One cannot understand how Tacitus, whose youth was passed in a camp, should not have known the whole minutiae about the Roman army; and that he should, with respect to its ensigns, exhibit extraordinary ignorance. The fact stood thus:—the legions had "signa," or standards; the "socii," or allies, that is, the Latins, had "vexilla," or flags; so, perhaps, had the Romans when marching under arms to a new settlement, or "colony"; but, certainly, soldiers raised in the provinces had no ensigns at all, neither standards nor flags; yet in the first book of the Annals we hear of some "maniples," or "infantry companies" of the legions that had been raised in Pannonia, when the news reached them of the breaking out of a mutiny in the camp, tearing to pieces their flags: "manipuli … postquam turbatum in castris accepere, vexilla convellunt" (I. 20). The mistake is similar to that which would be made if any one among ourselves were to give colours to our volunteers or standards to our yeomanry.

Here it may be noticed that the figures of speech of Tacitus are, like those of most ancient Romans, chiefly military. To be of the highest rank is, with him, "to lead the van,"—"primum pilum ducere" (Hist. IV. 3), or to set about a thing, "to be girt" (as with a sword)—"accingi" (Hist. IV. 79).
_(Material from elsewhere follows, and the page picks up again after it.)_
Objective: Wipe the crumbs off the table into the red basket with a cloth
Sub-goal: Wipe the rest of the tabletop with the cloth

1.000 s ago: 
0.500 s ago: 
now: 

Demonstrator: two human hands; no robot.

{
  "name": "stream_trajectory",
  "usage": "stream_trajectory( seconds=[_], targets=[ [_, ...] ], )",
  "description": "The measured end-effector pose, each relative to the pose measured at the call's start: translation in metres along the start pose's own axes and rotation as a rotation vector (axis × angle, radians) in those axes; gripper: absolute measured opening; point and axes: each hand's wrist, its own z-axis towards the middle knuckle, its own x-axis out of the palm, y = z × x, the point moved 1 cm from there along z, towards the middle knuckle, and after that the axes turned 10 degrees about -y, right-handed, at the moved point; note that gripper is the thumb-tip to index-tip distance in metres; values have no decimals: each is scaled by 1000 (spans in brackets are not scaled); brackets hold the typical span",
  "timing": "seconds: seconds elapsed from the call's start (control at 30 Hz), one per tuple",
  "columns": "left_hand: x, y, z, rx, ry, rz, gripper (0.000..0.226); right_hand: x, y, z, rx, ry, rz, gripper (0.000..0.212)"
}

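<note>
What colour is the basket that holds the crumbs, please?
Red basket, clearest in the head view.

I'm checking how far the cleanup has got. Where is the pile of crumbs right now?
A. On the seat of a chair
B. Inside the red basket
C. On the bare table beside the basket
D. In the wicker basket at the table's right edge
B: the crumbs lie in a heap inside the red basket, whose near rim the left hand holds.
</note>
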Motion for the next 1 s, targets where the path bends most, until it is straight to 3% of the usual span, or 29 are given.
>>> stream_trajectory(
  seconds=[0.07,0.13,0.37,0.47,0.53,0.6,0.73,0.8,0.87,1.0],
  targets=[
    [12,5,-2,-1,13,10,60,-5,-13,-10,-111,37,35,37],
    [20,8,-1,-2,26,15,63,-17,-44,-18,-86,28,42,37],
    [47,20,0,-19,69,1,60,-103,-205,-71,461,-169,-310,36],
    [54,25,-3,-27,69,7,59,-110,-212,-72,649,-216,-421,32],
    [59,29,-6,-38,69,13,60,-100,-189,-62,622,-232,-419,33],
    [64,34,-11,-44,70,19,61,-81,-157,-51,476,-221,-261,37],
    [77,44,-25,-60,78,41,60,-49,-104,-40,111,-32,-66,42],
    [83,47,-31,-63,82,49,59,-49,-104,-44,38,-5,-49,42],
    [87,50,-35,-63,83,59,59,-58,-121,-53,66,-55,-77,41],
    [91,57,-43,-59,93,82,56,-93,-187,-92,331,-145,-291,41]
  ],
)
The author of the Annals, though borrowing the latter phrase, goes anywhere but to the field of battle for his figures; he takes them mostly from the ways of ordinary civil life, selecting his metaphors, now from the trader's shop or the merchant's counting-house, as "ratio constat" (An. I. 6), used when the debtor and creditor sides of an account balance one another; now from seamen steering and tacking vessels, or coachmen driving horses, as "verbis moderans" (An. VI. 2), which Nipperdey says ought to be rendered, "touching-up and reining-in his words, and driving only at this."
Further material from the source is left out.